Il mercato del lavoro, con i padri, non ha nessun problema, anzi. Il 91,5% è occupato, contro il 77,8% degli uomini senza figli. Per le madri è il contrario: il tasso di occupazione delle donne senza figli è del 68,9%, con figli scende al 62,3%. Il divario occupazionale tra padri e madri è di quasi 29 punti percentuali. È la child penalty, la penalizzazione economica e lavorativa che le donne subiscono dopo la nascita di un figlio.

Il dato è contenuto nel rapporto “Le Equilibriste, la maternità in Italia” di Save the Children, che racconta tutte le acrobazie, tra rinunce e compromessi, cui sono costrette le donne che scelgono di diventare mamme in Italia. "La scarsità di servizi per l’infanzia nella mia zona e i loro costi elevati mi hanno costretta a licenziarmi per potermi occupare di mio figlio", spiega Isabella, una delle protagoniste del video di presentazione del rapporto. Come lei, il 20% delle donne smette di lavorare dopo la maternità. Le cause riportate sono l’assenza di servizi, le scelte del datore di lavoro e la iniqua condivisione dei compiti di cura all’interno del nucleo familiare.
Dal report emergono anche forti disparità territoriali. Al Nord il tasso di occupazione delle madri con figli minori è del 74,2%, al Sud precipita al 44,3%. L’Indice delle Madri, elaborato dall’Istat per Save the Children, stila una classifica delle Regioni italiane dove per le mamme è più facile vivere. Al primo posto la Provincia autonoma di Bolzano, seguita dall’Emilia-Romagna e la Toscana. Calabria, Puglia, Campania e Basilicata si confermano agli ultimi posti dell’Indice generale, senza variazioni rilevanti rispetto allo scorso anno.

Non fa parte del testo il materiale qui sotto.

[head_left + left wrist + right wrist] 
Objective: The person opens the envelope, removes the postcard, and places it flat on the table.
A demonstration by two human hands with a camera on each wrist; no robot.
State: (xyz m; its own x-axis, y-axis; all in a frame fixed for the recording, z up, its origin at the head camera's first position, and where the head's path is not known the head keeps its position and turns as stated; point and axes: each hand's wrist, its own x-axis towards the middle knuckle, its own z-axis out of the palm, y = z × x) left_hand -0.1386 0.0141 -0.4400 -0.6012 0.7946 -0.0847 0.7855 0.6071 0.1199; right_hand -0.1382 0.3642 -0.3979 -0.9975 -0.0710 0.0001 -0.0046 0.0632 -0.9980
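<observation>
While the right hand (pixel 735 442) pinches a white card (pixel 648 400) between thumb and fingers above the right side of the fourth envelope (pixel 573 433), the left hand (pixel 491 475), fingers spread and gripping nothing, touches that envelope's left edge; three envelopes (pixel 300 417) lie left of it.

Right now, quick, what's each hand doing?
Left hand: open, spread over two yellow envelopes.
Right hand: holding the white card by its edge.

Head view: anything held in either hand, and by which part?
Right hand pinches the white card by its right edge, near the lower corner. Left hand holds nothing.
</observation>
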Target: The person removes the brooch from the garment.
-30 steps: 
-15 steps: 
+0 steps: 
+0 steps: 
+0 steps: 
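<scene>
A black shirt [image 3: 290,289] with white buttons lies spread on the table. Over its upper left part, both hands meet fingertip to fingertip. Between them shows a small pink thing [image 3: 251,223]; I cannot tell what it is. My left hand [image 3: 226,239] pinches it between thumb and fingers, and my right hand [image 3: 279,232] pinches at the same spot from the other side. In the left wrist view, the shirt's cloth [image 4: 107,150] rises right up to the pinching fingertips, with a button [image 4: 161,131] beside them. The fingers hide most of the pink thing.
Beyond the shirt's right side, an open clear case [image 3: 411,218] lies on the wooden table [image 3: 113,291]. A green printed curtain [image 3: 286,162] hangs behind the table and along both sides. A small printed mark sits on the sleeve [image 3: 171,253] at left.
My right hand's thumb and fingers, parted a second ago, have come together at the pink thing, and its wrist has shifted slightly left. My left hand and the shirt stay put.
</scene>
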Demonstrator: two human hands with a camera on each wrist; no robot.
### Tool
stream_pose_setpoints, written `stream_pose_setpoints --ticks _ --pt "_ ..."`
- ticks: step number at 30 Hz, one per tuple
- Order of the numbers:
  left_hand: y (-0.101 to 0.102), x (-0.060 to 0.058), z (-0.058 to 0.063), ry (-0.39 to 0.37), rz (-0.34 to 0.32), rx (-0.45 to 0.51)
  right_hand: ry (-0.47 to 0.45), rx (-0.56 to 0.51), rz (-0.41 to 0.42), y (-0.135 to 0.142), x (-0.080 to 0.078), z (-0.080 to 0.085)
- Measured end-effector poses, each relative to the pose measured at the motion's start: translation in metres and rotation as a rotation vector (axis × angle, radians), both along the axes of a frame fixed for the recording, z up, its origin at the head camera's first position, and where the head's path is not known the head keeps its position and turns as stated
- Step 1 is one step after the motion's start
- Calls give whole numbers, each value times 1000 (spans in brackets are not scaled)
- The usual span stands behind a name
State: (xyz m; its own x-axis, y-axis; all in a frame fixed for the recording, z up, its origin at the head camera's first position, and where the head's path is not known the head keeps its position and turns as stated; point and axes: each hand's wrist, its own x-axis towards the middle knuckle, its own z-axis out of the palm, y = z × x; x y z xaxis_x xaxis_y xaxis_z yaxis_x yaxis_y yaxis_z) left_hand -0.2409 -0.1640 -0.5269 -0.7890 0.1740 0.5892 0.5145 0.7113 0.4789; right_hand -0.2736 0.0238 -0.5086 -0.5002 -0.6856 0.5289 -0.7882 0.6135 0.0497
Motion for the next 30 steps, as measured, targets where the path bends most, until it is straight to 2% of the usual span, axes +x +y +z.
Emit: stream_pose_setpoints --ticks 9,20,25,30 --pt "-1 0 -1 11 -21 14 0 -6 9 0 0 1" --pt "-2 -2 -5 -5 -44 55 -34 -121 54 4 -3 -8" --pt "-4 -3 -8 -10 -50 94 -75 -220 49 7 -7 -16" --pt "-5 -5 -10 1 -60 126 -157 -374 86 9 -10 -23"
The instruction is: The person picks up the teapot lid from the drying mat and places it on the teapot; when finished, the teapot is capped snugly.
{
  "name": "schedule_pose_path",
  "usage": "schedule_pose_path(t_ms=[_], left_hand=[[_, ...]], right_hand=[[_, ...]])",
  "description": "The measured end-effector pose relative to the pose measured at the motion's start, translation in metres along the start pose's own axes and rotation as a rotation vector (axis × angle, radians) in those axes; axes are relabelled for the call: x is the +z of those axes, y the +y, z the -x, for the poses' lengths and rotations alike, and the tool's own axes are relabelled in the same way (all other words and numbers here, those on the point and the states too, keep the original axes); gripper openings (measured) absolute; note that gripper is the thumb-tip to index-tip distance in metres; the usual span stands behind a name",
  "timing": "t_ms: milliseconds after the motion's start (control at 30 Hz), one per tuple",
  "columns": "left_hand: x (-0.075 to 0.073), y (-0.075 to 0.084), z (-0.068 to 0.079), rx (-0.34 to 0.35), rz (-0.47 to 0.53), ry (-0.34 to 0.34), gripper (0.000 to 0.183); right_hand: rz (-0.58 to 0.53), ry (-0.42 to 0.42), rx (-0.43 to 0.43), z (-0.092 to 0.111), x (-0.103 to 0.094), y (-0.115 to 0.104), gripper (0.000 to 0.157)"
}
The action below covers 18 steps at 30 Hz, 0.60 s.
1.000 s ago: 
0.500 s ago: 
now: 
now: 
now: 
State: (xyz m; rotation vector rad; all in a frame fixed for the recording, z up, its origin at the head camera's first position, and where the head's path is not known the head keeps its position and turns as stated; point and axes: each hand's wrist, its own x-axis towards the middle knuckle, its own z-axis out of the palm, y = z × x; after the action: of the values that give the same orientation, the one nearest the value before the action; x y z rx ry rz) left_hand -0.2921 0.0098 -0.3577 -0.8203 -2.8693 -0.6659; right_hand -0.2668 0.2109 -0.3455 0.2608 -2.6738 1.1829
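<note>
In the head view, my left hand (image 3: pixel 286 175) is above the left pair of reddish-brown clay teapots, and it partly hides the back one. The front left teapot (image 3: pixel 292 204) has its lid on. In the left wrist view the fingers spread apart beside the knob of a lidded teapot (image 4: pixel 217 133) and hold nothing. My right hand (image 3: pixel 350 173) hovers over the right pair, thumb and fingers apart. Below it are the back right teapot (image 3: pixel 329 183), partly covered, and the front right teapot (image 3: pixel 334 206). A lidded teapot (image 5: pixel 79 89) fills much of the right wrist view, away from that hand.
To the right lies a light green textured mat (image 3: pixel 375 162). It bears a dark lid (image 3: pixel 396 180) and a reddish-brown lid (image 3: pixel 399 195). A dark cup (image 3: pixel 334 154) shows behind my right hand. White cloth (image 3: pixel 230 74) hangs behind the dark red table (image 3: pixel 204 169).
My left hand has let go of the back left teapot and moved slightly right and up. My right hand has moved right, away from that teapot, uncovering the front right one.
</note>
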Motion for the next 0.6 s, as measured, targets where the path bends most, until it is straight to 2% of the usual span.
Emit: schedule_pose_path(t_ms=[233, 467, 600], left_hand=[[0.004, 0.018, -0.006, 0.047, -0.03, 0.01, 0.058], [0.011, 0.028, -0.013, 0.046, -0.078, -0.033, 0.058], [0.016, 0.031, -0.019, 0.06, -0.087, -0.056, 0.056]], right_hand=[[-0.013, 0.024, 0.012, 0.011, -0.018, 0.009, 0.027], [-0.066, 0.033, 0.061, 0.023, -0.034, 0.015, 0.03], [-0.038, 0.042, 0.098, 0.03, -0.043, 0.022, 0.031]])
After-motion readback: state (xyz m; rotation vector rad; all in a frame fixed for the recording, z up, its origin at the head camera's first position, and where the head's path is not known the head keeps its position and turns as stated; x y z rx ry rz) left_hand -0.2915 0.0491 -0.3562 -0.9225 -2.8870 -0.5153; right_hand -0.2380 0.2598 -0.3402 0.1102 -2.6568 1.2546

"L’Indice fotografa ancora una situazione frammentata e fragile del nostro Paese che non riesce a garantire il benessere per le donne che diventano madri", commenta Antonella Inverno, Responsabile Ricerca e Analisi Dati di Save the Children Italia. "Tra loro", prosegue, "le madri sole con figli minorenni devono superare gli ostacoli maggiori, con divari di reddito e di condizioni abitative rispetto ai padri molto ampi, su cui è necessario intervenire per evitare che queste mamme e i loro bambini sprofondino in una situazione di povertà dalla quale è difficile riemergere".

Il rapporto le chiama le “equilibriste tra le equilibriste” e sono una delle tipologie familiari più esposte al rischio di povertà. Le madri single con figli minori percepiscono in media 26.822 euro l’anno, a fronte dei 35.383 euro dei padri nella stessa condizione. Una madre sola su tre vive in affitto, mentre solo il 53,2% possiede un’abitazione.
Tra le soluzioni politiche invocate da Antonella Inverno c’è il rispetto dell’obiettivo europeo di garantire, entro il 2030, al 45 per cento della popolazione tra 0 e 3 anni un posto all'asilo nido. "Chiediamo", aggiunge, "un congedo di paternità equiparato a quello di maternità per ricalibrare i carichi di cura all’interno della famiglia". Misure simili sono state individuate come cruciali in molti Paesi per provare a invertire la tendenza sulla bassa natalità. In Svezia, il congedo parentale dura 480 giorni (in coppia, 240 giorni ciascuno), di cui almeno 90 non trasferibili. In Norvegia, sono 15 le settimane riservate obbligatoriamente ai padri, così da neutralizzare il vantaggio occupazionale degli uomini. Secondo una stima del Think-Tank Tortuga, una riduzione del 30% dei costi per l’infanzia a carico delle famiglie porterebbe a una riduzione della child penalty e incentiverebbe il lavoro a tempo pieno per le madri.
Nel 2024, l’Italia ha toccato un nuovo minimo storico, con appena 370.000 nuovi nati, segnando un calo del 2,6% rispetto al 2023. L’età media delle madri al momento del parto è salita a 32,6 anni, mentre il tasso di fecondità totale è sceso a 1,18 figli per donna, un dato persino inferiore al precedente record negativo di 1,19 registrato nel 1995. Per le equilibriste, la fune è sempre più logora, serve una rete di sicurezza.